MOSCOW (MRC) -- Energy companies worked to restore pipeline service and electricity after Tropical Storm Nicholas passed through, allowing them to resume efforts to repair the significant damage caused by Hurricane Ida two weeks ago, reported Reuters.
Nicholas, downgraded to a tropical depression late Tuesday, caused rain, flooding and power outages in Texas and Louisiana, where some refineries remained offline in the wake of Hurricane Ida. The earlier storm shuttered most US Gulf offshore oil and gas production.
Colonial Pipeline, the largest US fuel line, resumed gasoline and diesel shipments on Wednesday after Nicholas passed.
Royal Dutch Shell said it can resume production at its Perdido offshore oil platform that was shut by Nicholas once power is restored at another facility. US liquefied natural gas producer Freeport LNG said processing at its Texas coast facility was halted, likely due to a power outage.
Oil prices rose about 2% on Wednesday after a larger-than-expected decline in US crude inventories. Markets are very tight, said Infrastructure Capital Advisors analyst Andrew Meleney, with gasoline and other refined product inventories near five-year lows.
More than 39% of the US Gulf of Mexico's production of crude and natural gas remained shut, offshore drilling regulator Bureau of Safety and Environmental Enforcement (BSEE) said, following Hurricane Ida.
The storm has removed 25 million barrels of oil and 30.5 billion cubic feet of natural gas from the market. About 720,000 barrels per day (bpd) of crude production and 1.075 billion cubic feet per day of gas remained offline on Tuesday.
Nicholas caused widespread power outages as it passed over the Houston area Monday night and Tuesday morning. There were 116,000 homes and businesses in Texas without power early on Wednesday, down from more than 500,000 on Tuesday.
Texas coastal oil refineries sailed through Nicholas. But a few in Louisiana are working to restart after Hurricane Ida, including Valero Energy Corp's refineries in St.
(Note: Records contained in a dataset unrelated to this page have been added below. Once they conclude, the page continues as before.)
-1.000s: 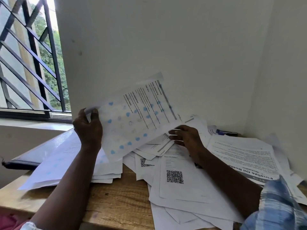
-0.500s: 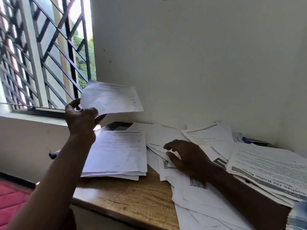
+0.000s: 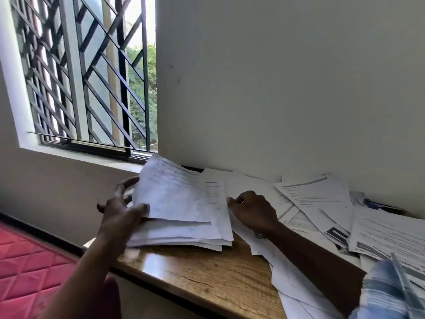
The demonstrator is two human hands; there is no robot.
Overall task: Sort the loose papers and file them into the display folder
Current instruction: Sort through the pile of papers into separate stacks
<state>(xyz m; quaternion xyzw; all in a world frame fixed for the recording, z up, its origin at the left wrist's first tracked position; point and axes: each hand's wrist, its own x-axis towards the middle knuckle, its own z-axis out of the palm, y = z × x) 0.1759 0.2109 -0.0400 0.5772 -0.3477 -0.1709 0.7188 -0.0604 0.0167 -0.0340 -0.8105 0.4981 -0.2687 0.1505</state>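
A sheet (image 3: 170, 199) is pinched at its left edge by the left hand (image 3: 122, 212), tilted just over the sorted stack (image 3: 184, 236) at centre frame. The curled right hand (image 3: 253, 210) is rested on loose papers (image 3: 322, 203) to the right; whether anything is gripped cannot be told.

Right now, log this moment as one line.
phase: sorting | left hand: holds sheet over left stack | right hand: on loose papers, grip unclear
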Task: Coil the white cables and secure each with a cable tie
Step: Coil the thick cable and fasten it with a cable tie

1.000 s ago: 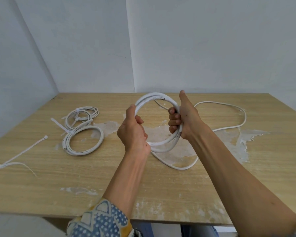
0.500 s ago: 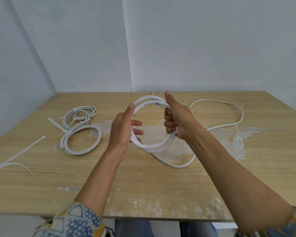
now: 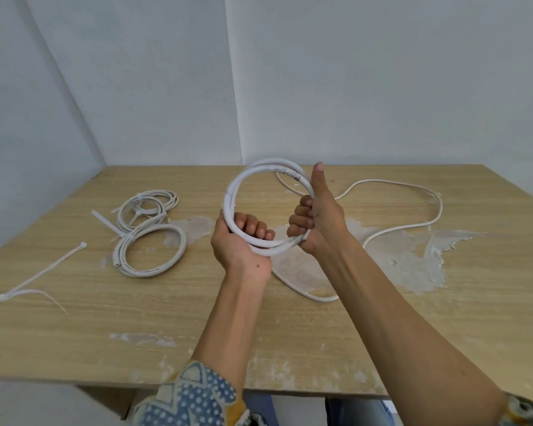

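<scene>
Right grip: the right hand (image 3: 320, 219) is closed round the right side of the coil (image 3: 243, 179), fingers wrapped over the turns and thumb standing straight up beside them.
Left grip: the left hand (image 3: 240, 241) holds the lower left arc, its fingers hooked through the ring from below and curled over the cable.
Coil: it is held up off the desk (image 3: 290, 333) between the two hands, standing roughly upright and open toward the camera. Two or three turns lie close together, with no tie on them.
Loose length: the loose tail (image 3: 437, 210) drops from the bottom of the coil to the desk, bends near the right forearm, sweeps out to the right and curves back behind the coil. Where it ends I cannot tell.
Step in hand: this looks like mid-winding of the third cable, since a good share of it is not yet gathered.
Next move: probably one hand must pin the turns while the other draws up slack and lays a further turn of matching size. The stiff cable may spring open if the pinning grip loosens.
Finished coils: the near coil (image 3: 148, 273) and the far coil (image 3: 173, 198) lie touching at the left of the desk, each already tied.
Spare tie: a loose cable tie (image 3: 43, 270) lies well apart at the left edge, a reach away once the winding ends.
</scene>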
Charles and Meraux and PBF Energy's refinery in Chalmette.
As informed previously, Shell said earlier this month it observed damage from Hurricane Ida to its transfer station West Delta-143 offshore facilities in the Gulf of Mexico. West Delta-143 serves as the transfer station for all production from its assets in the Mars corridor in the Mississippi Canyon area of the Gulf of Mexico to onshore crude terminals. Shell said then it was not yet safe to send personnel offshore to learn the full extent of the damage and estimate the effect on production.
Ethylene and propylene are the main feedstocks for the production of polyethylene (PE) and polypropylene (PP), respectively.
According to MRC's ScanPlast report, Russia's estimated PE consumption totalled 1,176,860 tonnes in the first half of 2021, up by 5% year on year. Shipments of exclusively low density polyethylene (LDPE) decreased. At the same time, PP shipments to the Russian market were 727,160 tonnes in the first six months of 2021, up by 31% year on year. Supply of homopolymer PP and block-copolymers of propylene (PP block copolymers) increased. Supply of statistical copolymers of propylene (PP random copolymers) subsided.